▶ REQUIRED WORK: Below are records with pictures in them. Transcribe everything from the line containing "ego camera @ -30" down to the line containing "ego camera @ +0", exactly, and leave the pictures behind.

DATASET CONTENT START

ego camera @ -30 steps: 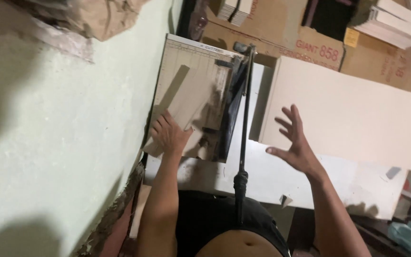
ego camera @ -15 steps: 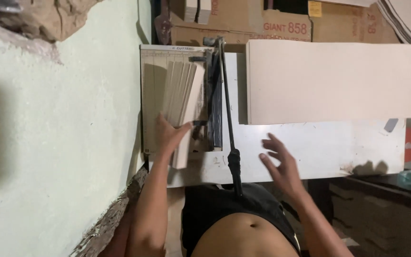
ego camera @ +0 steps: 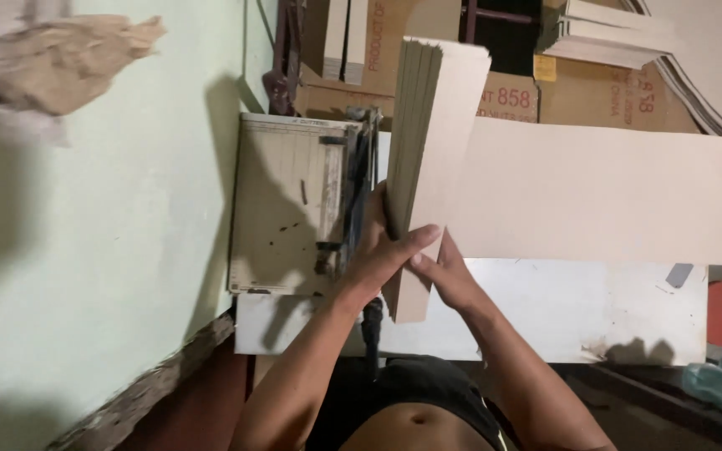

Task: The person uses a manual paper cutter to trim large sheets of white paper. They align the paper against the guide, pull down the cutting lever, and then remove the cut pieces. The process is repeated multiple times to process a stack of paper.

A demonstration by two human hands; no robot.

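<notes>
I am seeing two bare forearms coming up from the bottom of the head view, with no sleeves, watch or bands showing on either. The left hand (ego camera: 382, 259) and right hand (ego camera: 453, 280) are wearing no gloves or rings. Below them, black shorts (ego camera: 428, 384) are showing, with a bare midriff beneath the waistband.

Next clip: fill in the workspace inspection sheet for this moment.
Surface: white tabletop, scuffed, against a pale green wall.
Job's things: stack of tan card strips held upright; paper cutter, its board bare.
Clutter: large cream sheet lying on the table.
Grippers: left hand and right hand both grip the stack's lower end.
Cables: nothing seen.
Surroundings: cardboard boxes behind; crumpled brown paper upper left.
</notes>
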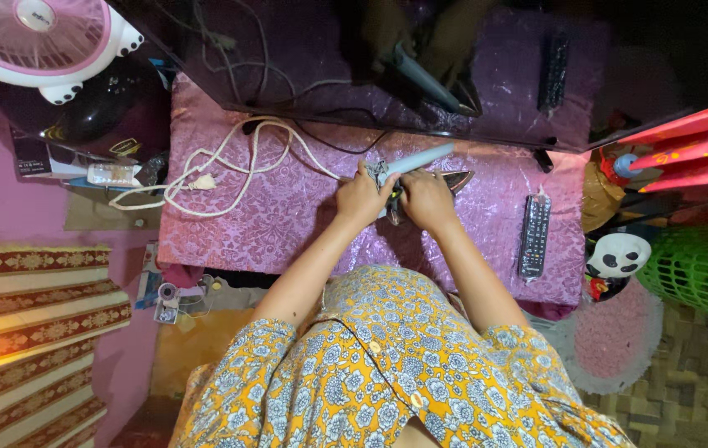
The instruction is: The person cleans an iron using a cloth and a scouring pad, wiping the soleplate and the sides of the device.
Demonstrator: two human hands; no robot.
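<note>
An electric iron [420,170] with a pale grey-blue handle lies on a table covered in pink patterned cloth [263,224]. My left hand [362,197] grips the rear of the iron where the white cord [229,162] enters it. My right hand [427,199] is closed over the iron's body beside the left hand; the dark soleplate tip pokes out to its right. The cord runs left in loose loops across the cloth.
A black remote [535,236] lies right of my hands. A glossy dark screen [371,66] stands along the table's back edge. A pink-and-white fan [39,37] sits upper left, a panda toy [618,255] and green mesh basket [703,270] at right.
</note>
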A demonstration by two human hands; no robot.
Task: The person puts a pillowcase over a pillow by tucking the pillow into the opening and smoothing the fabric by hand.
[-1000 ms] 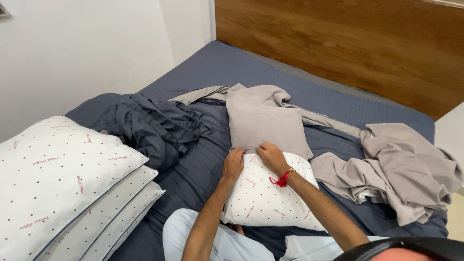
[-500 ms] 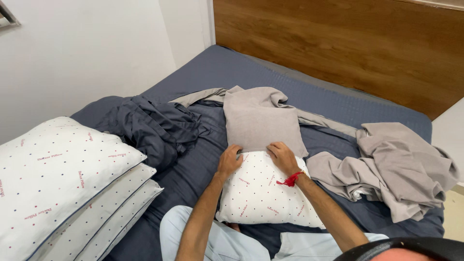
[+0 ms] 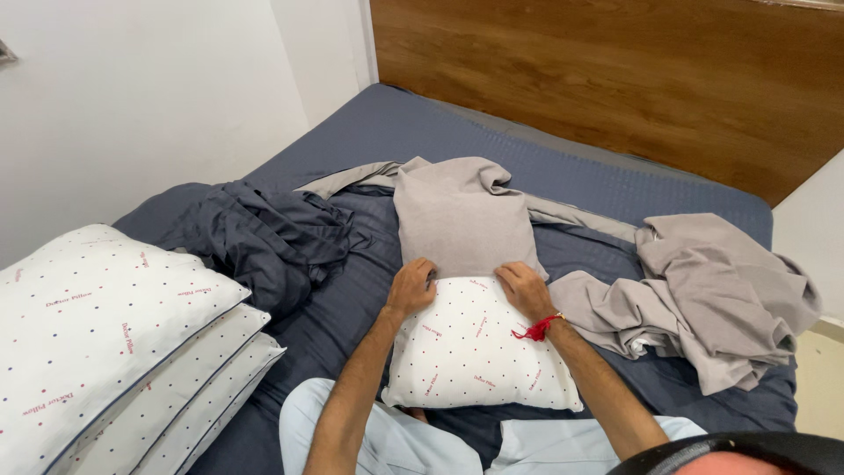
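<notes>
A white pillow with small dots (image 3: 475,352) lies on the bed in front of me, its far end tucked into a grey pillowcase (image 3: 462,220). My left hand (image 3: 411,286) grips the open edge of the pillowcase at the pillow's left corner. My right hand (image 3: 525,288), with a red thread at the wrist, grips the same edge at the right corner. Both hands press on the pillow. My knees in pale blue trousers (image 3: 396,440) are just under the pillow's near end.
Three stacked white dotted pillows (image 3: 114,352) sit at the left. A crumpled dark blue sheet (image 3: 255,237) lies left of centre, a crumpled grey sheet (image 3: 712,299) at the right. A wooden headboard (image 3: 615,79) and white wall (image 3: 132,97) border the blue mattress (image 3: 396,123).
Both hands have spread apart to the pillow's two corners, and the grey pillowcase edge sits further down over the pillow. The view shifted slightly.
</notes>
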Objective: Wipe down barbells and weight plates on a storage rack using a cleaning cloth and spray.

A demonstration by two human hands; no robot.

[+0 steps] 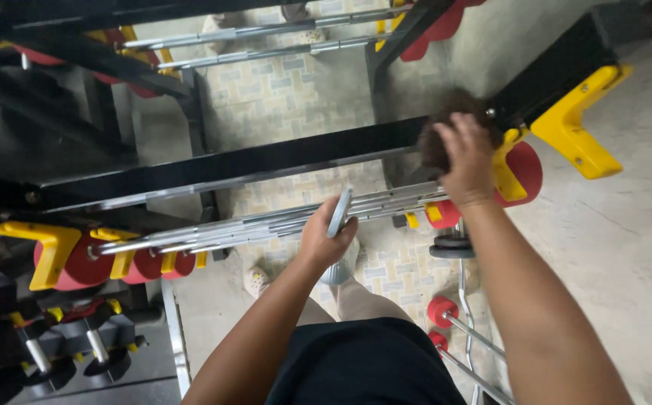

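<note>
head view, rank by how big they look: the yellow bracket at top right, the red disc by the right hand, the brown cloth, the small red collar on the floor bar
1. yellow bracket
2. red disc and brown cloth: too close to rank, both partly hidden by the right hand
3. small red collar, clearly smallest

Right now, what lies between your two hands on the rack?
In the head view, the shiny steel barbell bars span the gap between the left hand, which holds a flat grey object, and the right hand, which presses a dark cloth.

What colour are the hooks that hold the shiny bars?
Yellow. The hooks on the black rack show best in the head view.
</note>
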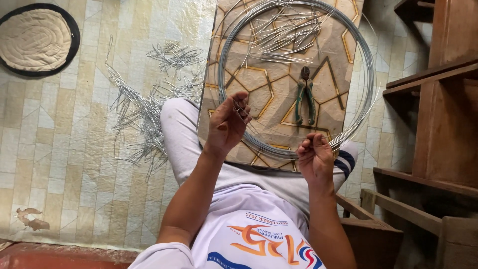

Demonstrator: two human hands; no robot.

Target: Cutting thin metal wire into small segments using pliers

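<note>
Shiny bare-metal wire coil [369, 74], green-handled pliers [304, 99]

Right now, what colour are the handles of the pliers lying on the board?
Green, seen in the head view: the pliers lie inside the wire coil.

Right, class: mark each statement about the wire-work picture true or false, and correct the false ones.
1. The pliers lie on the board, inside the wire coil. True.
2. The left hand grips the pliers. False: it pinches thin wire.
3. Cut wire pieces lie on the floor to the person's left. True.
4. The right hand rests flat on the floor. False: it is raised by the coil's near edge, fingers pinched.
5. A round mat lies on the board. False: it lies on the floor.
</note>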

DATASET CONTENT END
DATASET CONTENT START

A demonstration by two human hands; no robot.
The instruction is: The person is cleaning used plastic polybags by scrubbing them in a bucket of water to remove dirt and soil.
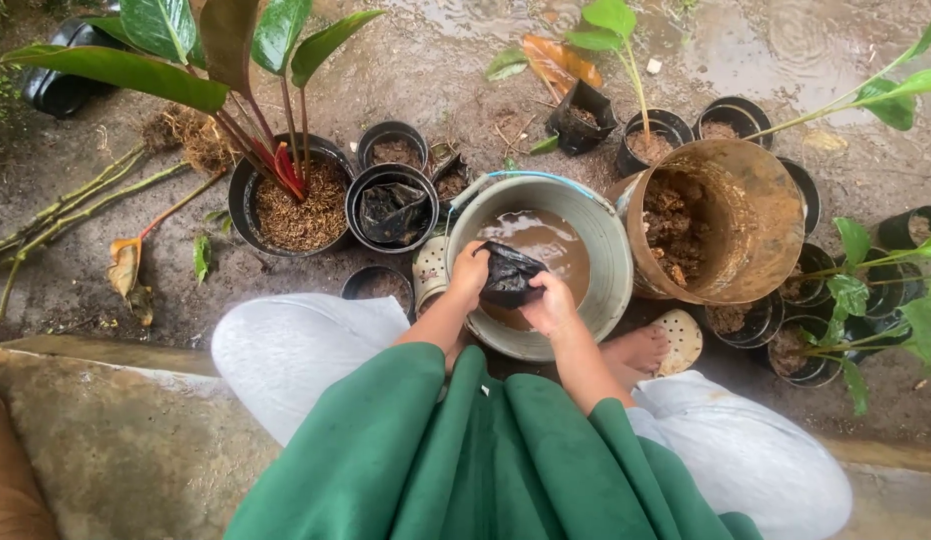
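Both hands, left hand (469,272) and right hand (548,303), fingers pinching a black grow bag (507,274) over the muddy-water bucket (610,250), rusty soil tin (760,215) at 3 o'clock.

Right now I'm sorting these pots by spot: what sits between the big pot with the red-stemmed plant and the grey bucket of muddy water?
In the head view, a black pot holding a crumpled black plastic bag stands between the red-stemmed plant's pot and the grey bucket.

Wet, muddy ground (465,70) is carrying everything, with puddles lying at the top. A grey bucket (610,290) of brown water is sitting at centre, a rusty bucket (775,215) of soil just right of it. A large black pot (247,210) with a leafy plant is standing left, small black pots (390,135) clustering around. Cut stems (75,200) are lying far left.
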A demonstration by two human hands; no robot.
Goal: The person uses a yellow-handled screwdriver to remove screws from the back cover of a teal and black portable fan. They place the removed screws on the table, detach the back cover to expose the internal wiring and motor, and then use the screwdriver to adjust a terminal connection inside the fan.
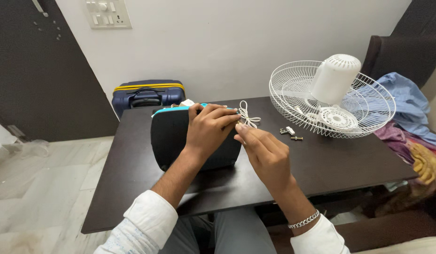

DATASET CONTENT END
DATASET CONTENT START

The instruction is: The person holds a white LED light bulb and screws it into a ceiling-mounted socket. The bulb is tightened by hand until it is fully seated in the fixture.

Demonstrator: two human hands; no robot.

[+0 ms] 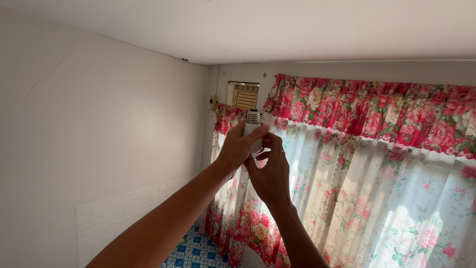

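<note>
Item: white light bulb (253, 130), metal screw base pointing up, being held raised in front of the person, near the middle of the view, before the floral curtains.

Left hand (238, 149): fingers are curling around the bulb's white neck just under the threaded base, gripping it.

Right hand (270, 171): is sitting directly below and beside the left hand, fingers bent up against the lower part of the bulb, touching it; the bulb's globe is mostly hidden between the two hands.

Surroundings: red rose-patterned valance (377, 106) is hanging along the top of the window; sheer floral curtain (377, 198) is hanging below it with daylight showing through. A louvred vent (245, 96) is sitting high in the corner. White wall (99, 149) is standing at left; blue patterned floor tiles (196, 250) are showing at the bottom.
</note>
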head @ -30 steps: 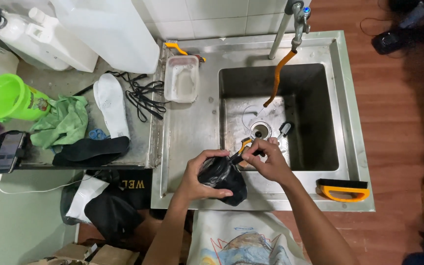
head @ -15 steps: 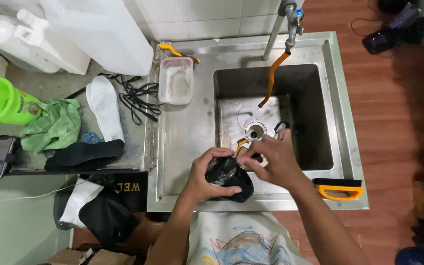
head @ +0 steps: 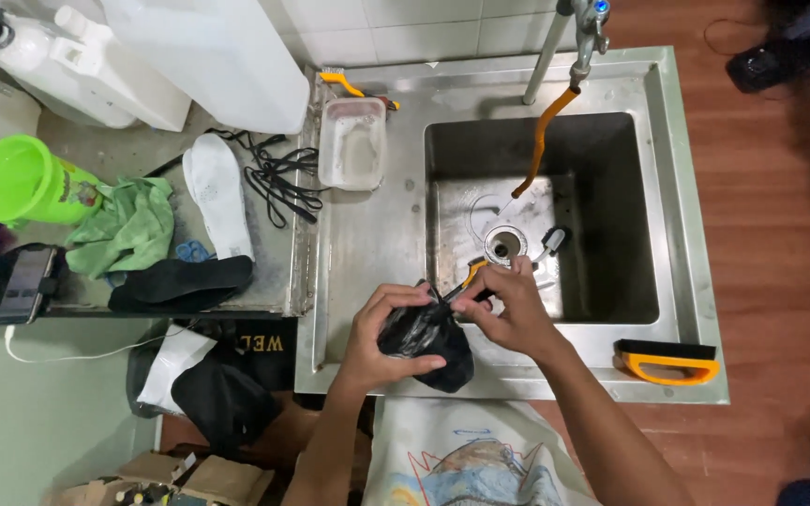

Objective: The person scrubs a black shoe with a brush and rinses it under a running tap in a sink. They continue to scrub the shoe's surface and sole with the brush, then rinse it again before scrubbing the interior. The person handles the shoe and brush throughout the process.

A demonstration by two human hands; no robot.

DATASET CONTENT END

▶ FINAL ANSWER:
ego camera @ -30 steps: 
ego camera @ -15 steps: 
ego camera @ +0 steps: 

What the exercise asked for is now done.